You can start checking out diagram from the top-left, will experience judging block, moving operation, variables updating and so on. The special cases, for example, where split is required, moving forward is required, interrupting the current unfolding process is required and so on, are treated respectively. Complex operations such as moving, unfolding, split, and suffix links maitainance are extracted as separate functions as below.

# Operations

### Move

• There’re two different types of moving operation.
• hopping- which is used when we have to hop node-by-node untill we reach the actual node to do the next operation.
• stepping- Stepping is used when the active node is right, but the next operation should be imposed in the middle of the edge, we need to move char-by-char on the edge to the right position.
 Fig.2 Moving Operations Fig. 3 Unfolding Operation
• Forward stepping, folding and unfolding operations need move forward along the original string to find the unfolding point, but they are different:
• During advancing and folding, we compare edge labels with the ORIGINAL string to find out the first different chars to finish the folding operation, produce a REMAINS string to be unfolded, and a actnode, actkey, actlength, remains, and ind_remain (which is the current act_index in REMAINS string while moving)
• During unfolding, we compare edge labels with REMAINED string to find out the first different chars to start the edge splitting operation, consume the REMAINS string till it is exhausted (or unable to proceed). ind_remain is like the landmarks for current proceeding to the actual unfolding point (which is necessary when node jumping is needed).

### UNFOLDING

Unfolding operation is triggered when we find the first different chars, specifically during the folding process as we are comparing the current char in the original string and the current char on the current active edge.

Observation 1

Depending on the LENGTH of a suffix link chain, to exhaust the REMAINS string needs either one single continuous unfolding process, or multiple unfolding process (processes other than the very first should be restarted from root node).

Observation 2

When the string is not well-ended (forward move fails to find a different char to split), we need to append a unique char (e.g., '\$') to the end of the string.

Observation 3

Termination of current unfolding process includes 2 situations:

• REMAINS string is exhausted,
• REMAINS string is not exhausted,

### SPLIT

Depending on the position of the actkey, a SPLIT can happen on a node or an edge.
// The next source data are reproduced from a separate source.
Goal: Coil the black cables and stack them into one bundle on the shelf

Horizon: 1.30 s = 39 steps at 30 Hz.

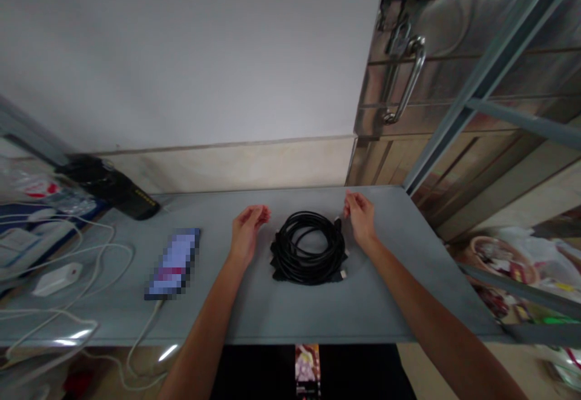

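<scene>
A coil of black cable (309, 270) lies on the grey tabletop, wound in several loops. Connector plugs stick out at its edges, one with a pale metal tip at the lower right. On the coil's left, my left hand (247, 230) hovers apart from it, fingers curled together with nothing visible in them. My right hand (362, 217) is just beyond the coil's right edge, near an upright plug. Its fingers are also curled in, and no held thing shows.
A phone (175, 264) with a white cable lies left on the table (290, 321). Behind it are a black walkie-talkie (113, 188), a white adapter (58, 279), a power strip (27, 245) and tangled white cables. A metal frame post (472, 94) rises at right, near a metal door (411, 79).
</scene>
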Motion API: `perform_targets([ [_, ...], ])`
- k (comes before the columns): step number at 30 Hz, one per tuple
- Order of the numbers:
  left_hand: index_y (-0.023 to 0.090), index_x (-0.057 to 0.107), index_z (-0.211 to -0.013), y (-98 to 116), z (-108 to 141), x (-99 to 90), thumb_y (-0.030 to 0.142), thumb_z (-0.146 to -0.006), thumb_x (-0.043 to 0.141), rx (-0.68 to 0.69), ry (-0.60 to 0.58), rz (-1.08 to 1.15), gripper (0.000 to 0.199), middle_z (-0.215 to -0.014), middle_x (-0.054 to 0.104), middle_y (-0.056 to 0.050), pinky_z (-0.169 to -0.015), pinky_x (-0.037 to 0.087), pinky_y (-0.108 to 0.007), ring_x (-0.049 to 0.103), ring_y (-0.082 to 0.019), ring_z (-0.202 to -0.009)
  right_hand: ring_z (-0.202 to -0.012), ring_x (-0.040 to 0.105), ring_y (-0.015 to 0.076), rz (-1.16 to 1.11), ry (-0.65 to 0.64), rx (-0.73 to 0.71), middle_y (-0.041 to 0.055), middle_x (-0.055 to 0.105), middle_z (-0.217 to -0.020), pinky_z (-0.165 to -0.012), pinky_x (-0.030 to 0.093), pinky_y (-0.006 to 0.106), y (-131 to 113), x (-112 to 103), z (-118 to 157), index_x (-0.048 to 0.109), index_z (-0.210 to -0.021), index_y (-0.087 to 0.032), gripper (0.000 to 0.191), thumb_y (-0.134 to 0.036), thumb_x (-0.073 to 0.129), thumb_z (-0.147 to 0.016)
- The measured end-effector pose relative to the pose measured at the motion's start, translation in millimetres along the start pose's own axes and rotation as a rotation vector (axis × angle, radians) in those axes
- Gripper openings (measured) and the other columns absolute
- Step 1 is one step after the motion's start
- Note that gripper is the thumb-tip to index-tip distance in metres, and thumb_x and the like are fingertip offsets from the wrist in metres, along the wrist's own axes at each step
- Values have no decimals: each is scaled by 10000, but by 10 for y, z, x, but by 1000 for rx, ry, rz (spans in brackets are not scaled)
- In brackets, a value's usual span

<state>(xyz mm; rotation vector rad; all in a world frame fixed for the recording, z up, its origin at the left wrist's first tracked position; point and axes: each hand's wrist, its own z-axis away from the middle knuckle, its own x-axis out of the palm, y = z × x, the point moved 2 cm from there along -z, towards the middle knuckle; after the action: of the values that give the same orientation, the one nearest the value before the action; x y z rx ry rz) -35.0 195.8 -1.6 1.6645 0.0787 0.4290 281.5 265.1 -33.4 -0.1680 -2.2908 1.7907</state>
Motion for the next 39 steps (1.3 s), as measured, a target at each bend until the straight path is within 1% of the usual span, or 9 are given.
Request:
perform_targets([
  [3,210,789,-885,-1,-33,-47,503,-755,940,-35,46,78,354,-939,786,-54,-840,565,-327,717,-179,-832,-541,435,118,-45,16,8,-46,475,-629,-518,362,283,3,1,-5,488,-722,-249,607,-782,689,-930],
  [8,208,774,-887,-4,-37,-69,471,-721,939,-32,94,94,351,-921,777,-43,-815,560,-316,712,-171,-814,-525,422,112,-92,28,12,-54,461,-611,-502,342,281,-5,0,-5,496,-723,-247,592,-750,737,-919],
  [13,212,767,-902,1,-23,-79,469,-738,938,-50,91,96,350,-948,781,-42,-805,555,-309,720,-174,-841,-518,421,101,-120,34,20,-55,451,-618,-485,314,272,-21,0,-3,522,-722,-236,578,-725,766,-913],
  [16,208,771,-893,5,-20,-85,459,-736,940,-50,93,102,342,-952,777,-44,-795,550,-296,713,-167,-842,-511,410,99,-128,46,25,-59,439,-617,-473,305,272,-27,4,-1,510,-719,-239,578,-722,769,-902],
  [21,211,767,-894,6,-15,-81,484,-742,929,-41,89,73,352,-949,780,-49,-785,545,-305,713,-177,-834,-506,408,104,-116,41,23,-63,443,-610,-477,316,283,-28,4,-4,504,-723,-244,571,-720,763,-900],
  [27,217,775,-874,19,-4,-68,477,-711,953,-56,99,88,355,-951,780,-46,-776,540,-297,709,-177,-841,-510,412,108,-99,37,16,-59,432,-603,-480,321,280,-37,-2,-5,494,-710,-247,575,-721,743,-921],
  [34,214,773,-877,42,13,-54,494,-747,944,-49,83,72,352,-933,775,-41,-764,536,-292,701,-170,-813,-510,413,108,-94,39,12,-58,436,-604,-478,311,280,-44,5,2,490,-711,-246,587,-733,741,-921],
  [39,217,773,-859,49,20,-53,490,-758,937,-44,73,58,334,-913,761,-37,-743,524,-282,677,-162,-792,-513,414,109,-97,41,16,-53,455,-605,-482,310,284,-63,2,10,520,-718,-242,567,-719,753,-915],
])
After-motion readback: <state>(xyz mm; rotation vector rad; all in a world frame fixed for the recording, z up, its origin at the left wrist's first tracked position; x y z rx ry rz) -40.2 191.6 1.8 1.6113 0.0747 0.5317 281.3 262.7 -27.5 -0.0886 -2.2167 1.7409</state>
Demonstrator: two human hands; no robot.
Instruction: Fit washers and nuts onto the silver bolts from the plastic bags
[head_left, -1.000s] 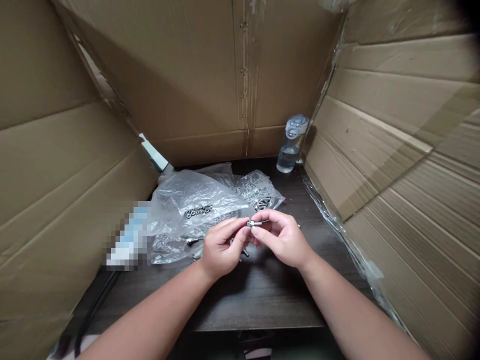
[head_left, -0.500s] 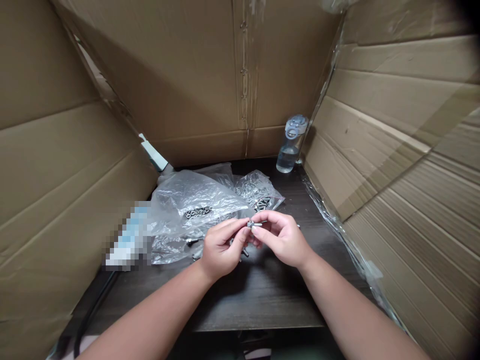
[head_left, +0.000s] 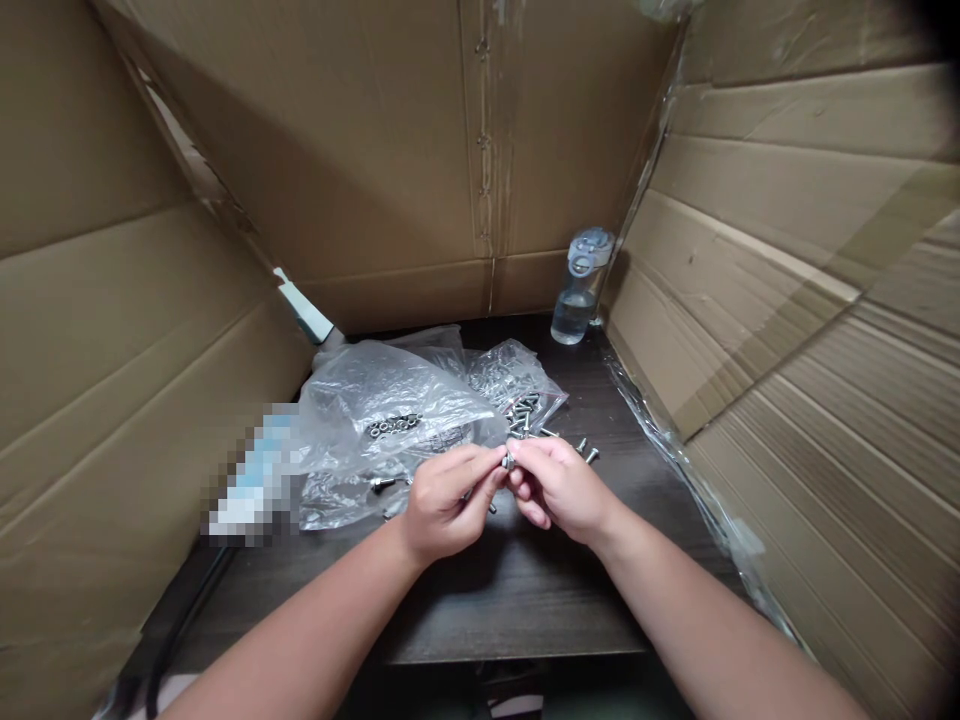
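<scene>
Between the fingertips of both hands is a small metal bolt (head_left: 508, 461), mostly covered by the fingers. My left hand (head_left: 454, 500) pinches it from the left, thumb and index finger closed. From the right, my right hand (head_left: 559, 485) grips the same piece, its lower fingers curled beneath. Just behind the hands lies a clear plastic bag (head_left: 397, 385) with metal nuts (head_left: 395, 425) in it. A second clear bag (head_left: 517, 370) of screws adjoins it at the right. Loose screws (head_left: 589, 452) lie right of my right hand, and a bolt (head_left: 382, 484) lies left of my left hand.
A water bottle (head_left: 576, 290) stands at the back right of the dark table (head_left: 525, 610). Cardboard walls (head_left: 360, 140) enclose the back and both sides. A pixelated packet (head_left: 259, 480) is at the left, with a black cable (head_left: 191, 610) below it.
My right hand has shifted slightly down, and the bolt has turned so its shank no longer points out to the right. More loose screws show behind my right hand.
</scene>
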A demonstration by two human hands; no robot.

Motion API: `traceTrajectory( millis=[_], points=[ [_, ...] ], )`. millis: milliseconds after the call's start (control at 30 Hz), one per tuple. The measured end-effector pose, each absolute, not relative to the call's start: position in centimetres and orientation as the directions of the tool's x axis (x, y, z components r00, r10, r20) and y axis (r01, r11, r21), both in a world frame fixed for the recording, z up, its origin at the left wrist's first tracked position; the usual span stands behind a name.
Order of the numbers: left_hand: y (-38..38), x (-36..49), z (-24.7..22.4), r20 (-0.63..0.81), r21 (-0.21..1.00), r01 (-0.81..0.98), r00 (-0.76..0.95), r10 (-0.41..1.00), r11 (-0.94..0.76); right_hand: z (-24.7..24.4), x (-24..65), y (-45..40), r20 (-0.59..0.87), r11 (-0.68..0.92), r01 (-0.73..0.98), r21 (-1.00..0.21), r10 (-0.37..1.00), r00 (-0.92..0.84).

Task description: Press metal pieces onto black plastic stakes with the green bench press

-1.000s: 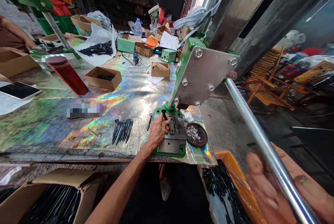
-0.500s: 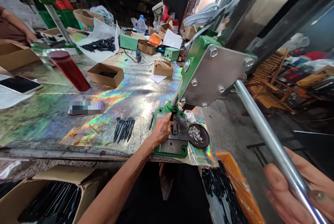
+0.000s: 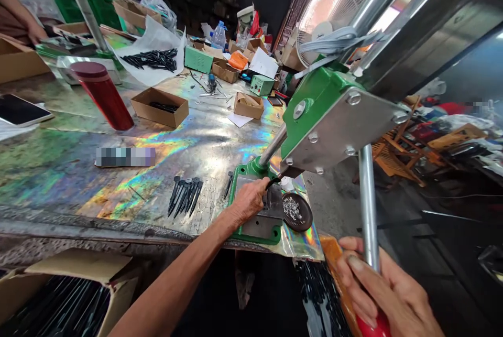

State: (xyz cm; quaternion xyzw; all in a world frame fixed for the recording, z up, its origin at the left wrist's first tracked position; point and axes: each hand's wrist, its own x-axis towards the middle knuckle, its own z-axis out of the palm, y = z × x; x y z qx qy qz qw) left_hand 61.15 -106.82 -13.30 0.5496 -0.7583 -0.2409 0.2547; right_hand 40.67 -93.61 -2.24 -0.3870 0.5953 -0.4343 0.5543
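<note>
Black and slim, a piece (image 3: 272, 183) sits pinched in your left hand (image 3: 249, 200) over the base (image 3: 255, 228) of the green press (image 3: 314, 104), while your right hand (image 3: 387, 287) is wrapped round the steel lever (image 3: 367, 195). A dark dish (image 3: 309, 220) of small metal bits (image 3: 291, 208) lies right of the base on the worktop (image 3: 78, 190), black stakes (image 3: 184, 196) left; farther off come a packet (image 3: 126, 157) with blurred print and a red flask (image 3: 105, 98).

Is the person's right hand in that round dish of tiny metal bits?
No, the right hand is around the metal lever, apart from the round dish.
</note>
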Motion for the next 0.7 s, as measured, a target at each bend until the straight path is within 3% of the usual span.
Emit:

• on node, then add a new branch, update actnode, actlength, actkey, REMAINS, ind_remain accordingly.
• on edge, then split the edge, add a new node, and add a new branch, change the variables accordingly.
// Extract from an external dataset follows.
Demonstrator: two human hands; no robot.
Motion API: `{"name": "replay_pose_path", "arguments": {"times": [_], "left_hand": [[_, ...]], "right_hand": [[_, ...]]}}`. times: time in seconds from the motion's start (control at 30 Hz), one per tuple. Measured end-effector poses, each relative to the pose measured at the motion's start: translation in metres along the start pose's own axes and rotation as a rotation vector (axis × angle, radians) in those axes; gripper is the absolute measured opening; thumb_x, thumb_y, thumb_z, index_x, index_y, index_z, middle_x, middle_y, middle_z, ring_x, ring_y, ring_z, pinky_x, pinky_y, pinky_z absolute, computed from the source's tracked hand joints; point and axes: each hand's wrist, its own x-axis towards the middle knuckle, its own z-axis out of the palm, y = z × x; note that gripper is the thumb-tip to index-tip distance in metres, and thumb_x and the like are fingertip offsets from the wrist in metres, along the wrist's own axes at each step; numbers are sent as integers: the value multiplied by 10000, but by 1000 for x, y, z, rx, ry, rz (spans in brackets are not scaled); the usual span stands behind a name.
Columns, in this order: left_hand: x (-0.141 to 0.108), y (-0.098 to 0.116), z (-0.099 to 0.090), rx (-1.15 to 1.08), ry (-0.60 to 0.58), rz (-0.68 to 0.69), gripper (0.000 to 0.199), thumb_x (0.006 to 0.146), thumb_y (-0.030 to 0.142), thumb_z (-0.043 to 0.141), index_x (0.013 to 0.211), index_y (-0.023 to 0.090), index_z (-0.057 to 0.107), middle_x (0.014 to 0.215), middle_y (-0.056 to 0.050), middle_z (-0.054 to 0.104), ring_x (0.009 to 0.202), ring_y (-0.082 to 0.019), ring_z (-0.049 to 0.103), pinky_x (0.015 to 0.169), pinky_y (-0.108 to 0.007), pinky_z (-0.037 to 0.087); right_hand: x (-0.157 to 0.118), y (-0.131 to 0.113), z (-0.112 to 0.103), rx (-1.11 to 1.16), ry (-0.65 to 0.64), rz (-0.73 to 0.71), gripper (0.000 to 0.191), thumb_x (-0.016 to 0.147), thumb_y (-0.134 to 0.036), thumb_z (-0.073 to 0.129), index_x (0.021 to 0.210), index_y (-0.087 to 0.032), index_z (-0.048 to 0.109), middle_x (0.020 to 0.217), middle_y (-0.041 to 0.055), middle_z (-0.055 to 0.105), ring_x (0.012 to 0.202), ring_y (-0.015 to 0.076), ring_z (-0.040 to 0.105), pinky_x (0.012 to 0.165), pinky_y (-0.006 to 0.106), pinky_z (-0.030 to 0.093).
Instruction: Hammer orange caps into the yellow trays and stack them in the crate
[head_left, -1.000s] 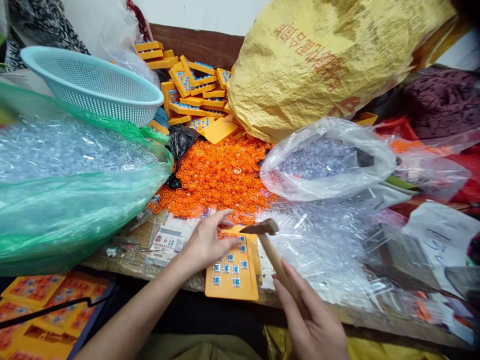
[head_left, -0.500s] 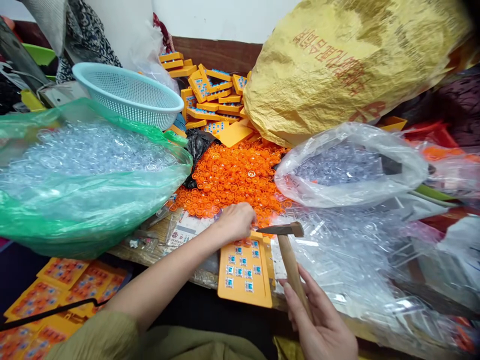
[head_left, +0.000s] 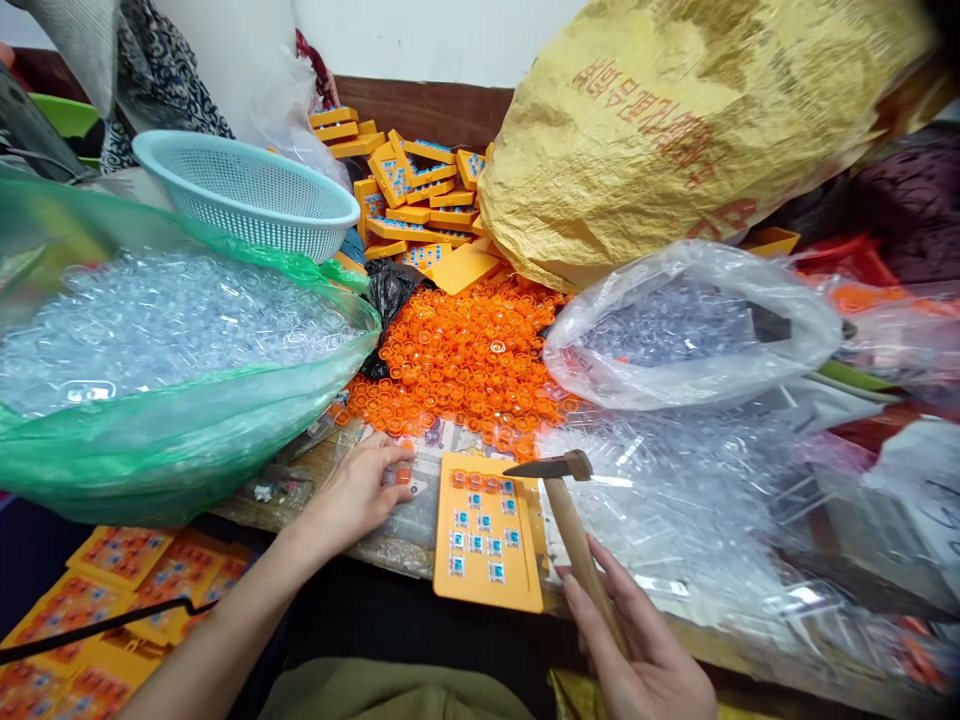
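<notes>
My right hand [head_left: 637,640] is wrapped around the wooden handle of a hammer [head_left: 577,540]. The hammer's dark, pointed metal head hangs over the upper right of a yellow plastic board [head_left: 487,585]. Small clear squares with blue centres dot this board, and a row of orange pieces lies along its top. To the board's left, my left hand [head_left: 364,490] rests low over the worktop, thumb and fingers curled around a small orange plastic piece [head_left: 403,475]. Behind both hands spreads a heap of orange pieces [head_left: 465,350].
A green bag [head_left: 172,440] of clear plastic parts stands left, a white bag [head_left: 712,385] of similar parts right. Clear pieces [head_left: 675,500] cover the right worktop. Yellow boards [head_left: 427,215], a blue basket [head_left: 247,190] and a large yellow sack [head_left: 637,150] lie behind. More filled boards [head_left: 112,590] sit lower left.
My left hand has moved left from the top of the yellow board to the worktop beside it, uncovering the orange row. My right hand still holds the hammer in nearly the same place.
</notes>
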Motion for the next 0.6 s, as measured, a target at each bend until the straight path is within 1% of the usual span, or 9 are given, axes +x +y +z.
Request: {"name": "replay_pose_path", "arguments": {"times": [0.07,0.13,0.17,0.23,0.3,0.37,0.4,0.5,0.6], "left_hand": [[-4,-4,8,-20,60,81,162,757,123,602,871,181,700,850,-41,664,717,-154,621,684,-281,515],[-9,-4,14,-74,105,111,178,806,111,539,828,184,700,843,-47,681,754,-160,641,707,-291,525],[-10,-1,16,-103,153,114,181,819,119,530,833,185,698,850,-53,691,776,-168,648,715,-301,530],[-9,12,19,-176,280,137,162,822,150,555,908,179,689,896,-68,705,818,-183,654,734,-322,538],[-2,34,24,-239,361,221,205,821,175,582,1008,157,664,944,-85,710,867,-197,650,781,-347,535],[8,56,32,-252,315,343,266,817,162,589,1078,131,634,926,-87,709,853,-199,644,798,-360,529],[14,66,38,-237,273,365,307,805,148,598,1110,120,616,928,-90,706,857,-207,640,804,-371,526],[26,81,56,-173,175,313,421,766,124,613,1185,112,569,882,-80,694,827,-225,630,789,-399,523],[30,80,68,-214,141,221,457,757,133,617,1208,140,545,849,-50,686,819,-216,630,798,-388,520]], "right_hand": [[-4,-1,1,-24,31,-21,476,709,-441,718,1113,-190,698,1137,52,696,1073,288,640,919,341,533],[-6,0,2,-69,80,-49,464,736,-463,683,1113,-193,695,1143,49,693,1073,286,641,942,356,518],[-7,1,1,-98,99,-79,457,749,-466,667,1116,-194,693,1154,49,688,1075,285,640,953,364,511],[-5,2,-1,-166,108,-181,436,770,-440,655,1125,-190,686,1173,54,677,1063,281,649,954,368,513],[-2,0,-4,-233,92,-311,389,788,-381,652,1123,-185,684,1162,58,683,1021,267,672,926,349,535],[1,-7,-5,-290,105,-432,338,815,-319,635,1122,-186,681,1142,57,694,983,247,690,891,321,552],[1,-12,-6,-308,113,-482,319,824,-294,627,1121,-190,680,1122,53,704,960,237,699,873,310,558],[1,-24,-7,-310,155,-590,315,843,-227,608,1154,-218,659,1090,33,719,896,208,715,829,288,566],[0,-29,-9,-338,163,-636,368,845,-166,601,1202,-254,629,1097,10,715,899,185,709,838,266,549]]}}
Before the end (stopping shortening REMAINS string) of a unfolding process, add lately split (or should be split but has already been split before) node to the previously split node. There are some important rules and observations from stackoverflow, we need to stick strictly to the them in order to make the moves right.

Rule 1

If after an insertion from the actnode == root, the actlength > 0, then: actnode = root, actlength -= 1, ind_remain += 1, actkey = REMAINS[ind_remain]

Rule 2

If we split an edge or add a leaf on an internal node, and the current actnode is not the first expanded node in this round of unfolding process, link the previous actnode to this actnode with a suffix link.

Rule 3

After an expand (either split and edge or only add a leaf) at actnode != root, then: follow the suffix link set the actnode = suffixlink, if suffixlink is None, set the actnode = root, either way, actlength, actedge stay unchanged.

Observation 1

When the char we want to add to the tree is already on the edge, we update actkey, actlength, and remainder respectively.

Observation 2

When the final char we need to insert is found to exist in the tree already, we update the remainder, actkey and actnode accordingly, although the tree is not changed, but the operation here should be taken as an expansion, which means suffix link should be added to its previously expanded one.